Task prompt:
Make an exact copy of the listing, without images.

Exercise data:

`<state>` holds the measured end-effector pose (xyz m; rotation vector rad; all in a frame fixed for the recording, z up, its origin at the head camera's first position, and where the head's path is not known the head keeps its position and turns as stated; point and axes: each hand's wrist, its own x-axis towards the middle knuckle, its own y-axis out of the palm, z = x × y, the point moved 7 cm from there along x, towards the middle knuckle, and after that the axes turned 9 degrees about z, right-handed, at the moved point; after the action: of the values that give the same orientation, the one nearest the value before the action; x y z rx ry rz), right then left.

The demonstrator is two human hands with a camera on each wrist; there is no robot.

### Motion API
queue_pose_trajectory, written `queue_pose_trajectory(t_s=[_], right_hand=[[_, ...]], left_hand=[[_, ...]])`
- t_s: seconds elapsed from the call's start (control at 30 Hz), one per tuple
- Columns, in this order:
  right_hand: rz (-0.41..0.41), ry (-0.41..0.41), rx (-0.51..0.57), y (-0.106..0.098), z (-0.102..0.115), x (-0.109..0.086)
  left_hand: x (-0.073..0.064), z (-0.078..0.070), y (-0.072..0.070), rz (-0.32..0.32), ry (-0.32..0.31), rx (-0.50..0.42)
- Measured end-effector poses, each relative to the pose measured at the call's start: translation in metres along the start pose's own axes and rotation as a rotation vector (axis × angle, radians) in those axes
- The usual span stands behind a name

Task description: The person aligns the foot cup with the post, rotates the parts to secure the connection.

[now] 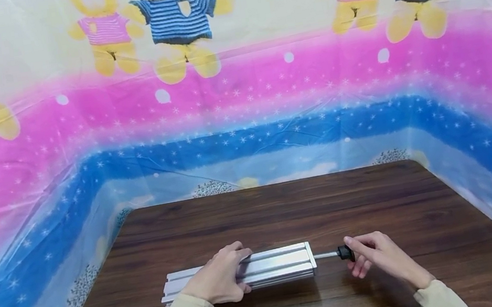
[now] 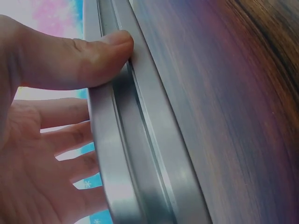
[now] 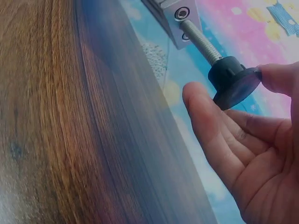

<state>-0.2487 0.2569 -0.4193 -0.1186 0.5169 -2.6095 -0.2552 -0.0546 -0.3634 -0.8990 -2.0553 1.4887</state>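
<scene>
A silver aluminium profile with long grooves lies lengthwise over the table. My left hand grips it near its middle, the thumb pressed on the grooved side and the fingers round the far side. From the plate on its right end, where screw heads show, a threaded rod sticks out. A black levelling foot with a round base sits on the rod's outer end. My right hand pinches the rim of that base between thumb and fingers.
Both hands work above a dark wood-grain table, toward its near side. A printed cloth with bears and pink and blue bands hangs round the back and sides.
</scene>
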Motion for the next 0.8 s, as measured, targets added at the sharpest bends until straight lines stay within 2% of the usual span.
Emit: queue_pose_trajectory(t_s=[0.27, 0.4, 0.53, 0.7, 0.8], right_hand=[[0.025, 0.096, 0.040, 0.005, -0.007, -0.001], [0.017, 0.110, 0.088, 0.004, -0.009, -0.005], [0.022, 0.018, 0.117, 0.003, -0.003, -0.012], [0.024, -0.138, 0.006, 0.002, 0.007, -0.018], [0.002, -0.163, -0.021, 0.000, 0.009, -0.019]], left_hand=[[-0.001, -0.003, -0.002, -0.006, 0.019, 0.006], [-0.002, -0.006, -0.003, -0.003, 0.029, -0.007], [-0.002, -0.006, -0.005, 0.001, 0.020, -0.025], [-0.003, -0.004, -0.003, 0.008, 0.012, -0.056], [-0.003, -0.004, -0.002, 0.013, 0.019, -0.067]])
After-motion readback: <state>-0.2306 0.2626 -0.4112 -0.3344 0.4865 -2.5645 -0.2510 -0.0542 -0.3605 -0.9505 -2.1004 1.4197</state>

Response to this task:
`<state>` holds the measured end-effector pose (xyz m; rotation vector rad; all in a frame fixed for the recording, z up, its origin at the head camera's first position, and where the head's path is not known the head keeps its position and turns as stated; point and axes: each hand's wrist, its own x-axis towards the middle knuckle, its own y-axis out of the palm, z = x × y, the point moved 7 cm from there along x, towards the middle knuckle, and after that the axes turned 9 degrees about z, right-handed, at the moved point; after the action: of the values that give the same orientation, the one nearest the value before the action; x y z rx ry rz), right then left.

The demonstrator is two human hands with a camera on each wrist; there is no robot.

### Motion API
queue_pose_trajectory, written `queue_pose_trajectory(t_s=[_], right_hand=[[_, ...]], left_hand=[[_, ...]])`
- t_s: seconds elapsed from the call's start (control at 30 Hz), one per tuple
- Columns, in this order:
  right_hand: rz (-0.41..0.41), ry (-0.41..0.41), rx (-0.51..0.57), y (-0.106..0.098), z (-0.102..0.115), x (-0.109..0.086)
  left_hand: x (-0.073..0.064), z (-0.078..0.070), y (-0.072..0.070), rz (-0.32..0.32), ry (-0.32..0.31), rx (-0.50..0.42)
- Measured end-effector poses, each relative to the pose measured at the call's start: translation in metres along the start pose's own axes and rotation as a rotation vector (axis × angle, radians) in those axes
- The usual span stands behind a name

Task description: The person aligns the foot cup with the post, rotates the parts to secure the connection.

[now] 
[now] 
[now] 

<state>-0.2487 0.2569 -0.4193 -0.1186 0.5169 -2.6095 -0.2552 -0.0546 -0.3634 -0.8990 -2.0553 1.4887</state>
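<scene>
A silver aluminium profile with long grooves lies lengthwise over the table. My left hand grips it near its middle, the thumb pressed on the grooved side and the fingers round the far side. From the plate on its right end, where screw heads show, a threaded rod sticks out. A black levelling foot with a round base sits on the rod's outer end. My right hand pinches the rim of that base between thumb and fingers.
Both hands work above a dark wood-grain table, toward its near side. A printed cloth with bears and pink and blue bands hangs round the back and sides.
</scene>
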Motion for the next 0.8 s, as measured, targets added at the sharpest bends until straight lines stay within 2% of the usual span.
Emit: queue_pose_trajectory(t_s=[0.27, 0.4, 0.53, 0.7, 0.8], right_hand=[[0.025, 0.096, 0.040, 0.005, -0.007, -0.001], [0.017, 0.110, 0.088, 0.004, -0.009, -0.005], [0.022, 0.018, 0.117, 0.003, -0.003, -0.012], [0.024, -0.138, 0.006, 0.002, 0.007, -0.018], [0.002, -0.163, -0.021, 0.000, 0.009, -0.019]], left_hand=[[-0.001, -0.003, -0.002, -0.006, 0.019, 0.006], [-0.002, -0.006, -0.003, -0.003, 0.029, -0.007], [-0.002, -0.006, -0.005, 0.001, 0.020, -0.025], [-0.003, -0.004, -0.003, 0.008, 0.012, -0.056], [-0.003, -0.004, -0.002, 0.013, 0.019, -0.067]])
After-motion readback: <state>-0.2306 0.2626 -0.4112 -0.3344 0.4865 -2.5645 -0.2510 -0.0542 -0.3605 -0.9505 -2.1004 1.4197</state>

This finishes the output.